すると北村さんはなにかを思い出した顔をして、肩をすくめると、そっと俺の耳に口を寄せてきた。
「サトウイチロウを片付けたら呪われる」
ひそひそとそんな言葉が耳に入る。俺は思わず体を硬くする。
「そんな噂があったのよ」
顔を離すと、一転して明るい口調に戻り、眼鏡をずり上げる。
「あっちの方のエリアで、人身事故が多かったらしくてね。それも身元不明の。なんとかっていうらしいね。無縁仏、じゃない、なんか難しい言い方。まあその無縁仏、仏さんの死体を片付けたら、なんか良くないことが起こるって噂が広がってたらしいよ」
噂と言っても、駅関係者の間でだけひっそりと口伝えされる、裏の話だ。
「サトウイチロウって、なんなんです」

688 ビデオ 前編  ◆oJUBn2VTGE ウニ 2009/02/08(日) 01:35:56 ID:3TBJnZvS0

「ほら、無縁仏だったら、さ、名前も分かんないじゃない。だから、みんなサトウイチロウ」
業界用語というやつか。一般人には分からない隠語なわけだ。
映画界では監督が撮影中に降板した場合など、アラン・スミシーという偽名がクレジットされることがあるそうだ。
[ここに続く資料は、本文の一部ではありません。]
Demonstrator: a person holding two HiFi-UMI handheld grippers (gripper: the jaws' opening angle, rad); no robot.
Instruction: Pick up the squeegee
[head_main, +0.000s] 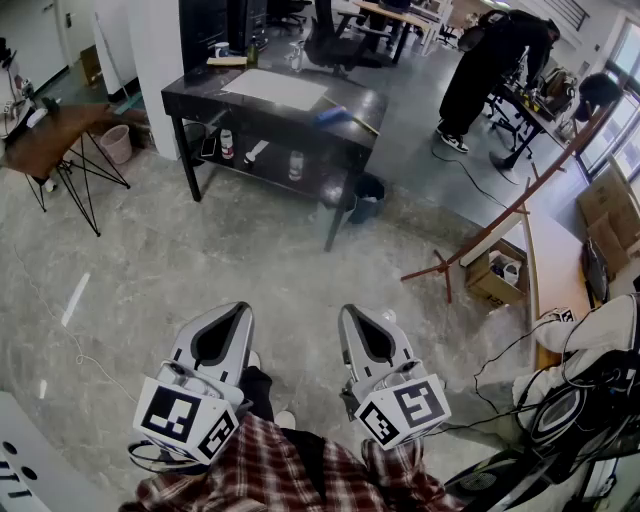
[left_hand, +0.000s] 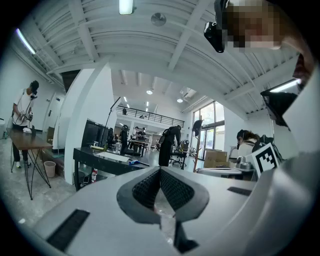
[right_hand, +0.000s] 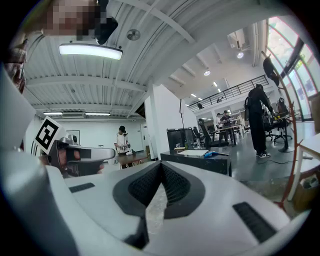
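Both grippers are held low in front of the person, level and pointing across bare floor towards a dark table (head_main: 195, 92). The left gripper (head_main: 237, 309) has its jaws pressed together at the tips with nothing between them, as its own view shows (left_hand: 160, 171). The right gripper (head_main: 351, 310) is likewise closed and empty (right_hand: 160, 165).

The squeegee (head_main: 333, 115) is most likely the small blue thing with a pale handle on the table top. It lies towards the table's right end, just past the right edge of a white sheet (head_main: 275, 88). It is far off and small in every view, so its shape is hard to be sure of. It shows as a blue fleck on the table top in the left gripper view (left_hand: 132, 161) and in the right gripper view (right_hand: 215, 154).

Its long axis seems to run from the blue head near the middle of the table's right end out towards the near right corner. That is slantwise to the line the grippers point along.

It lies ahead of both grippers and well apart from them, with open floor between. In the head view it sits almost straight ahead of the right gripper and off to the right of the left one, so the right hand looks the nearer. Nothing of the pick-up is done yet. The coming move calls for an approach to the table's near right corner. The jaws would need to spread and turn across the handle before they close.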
ふとそれを思い出した。
「どんな呪いがあるんですか」
北村さんは、腕組みをして必死で思い出そうとしていたが、最終的に二カッと笑うと「忘れた」と言った。
かわりに、その噂のことをよく知っている先輩が市内に住んでいるから、知りたければ話を聞きに行くとよい、と教えてくれた。
「もう引退してるから、多分話してくれると思うよ。日本酒を持っていけば」
俺はその住所を聞いてから、お礼を言った。もうみんな帰ってしまって、仕事場は俺たちだけになってしまっていた。
腰を上げながら、北村さんは言った。
「オバケの話が好きなんだねぇ。ここにも出るらしいよ。まえ、ここが食堂だった時に、バイトのおばちゃんたちが見たって」
俺はなにも感じなかったけれど、話を合わせて首をすくめた。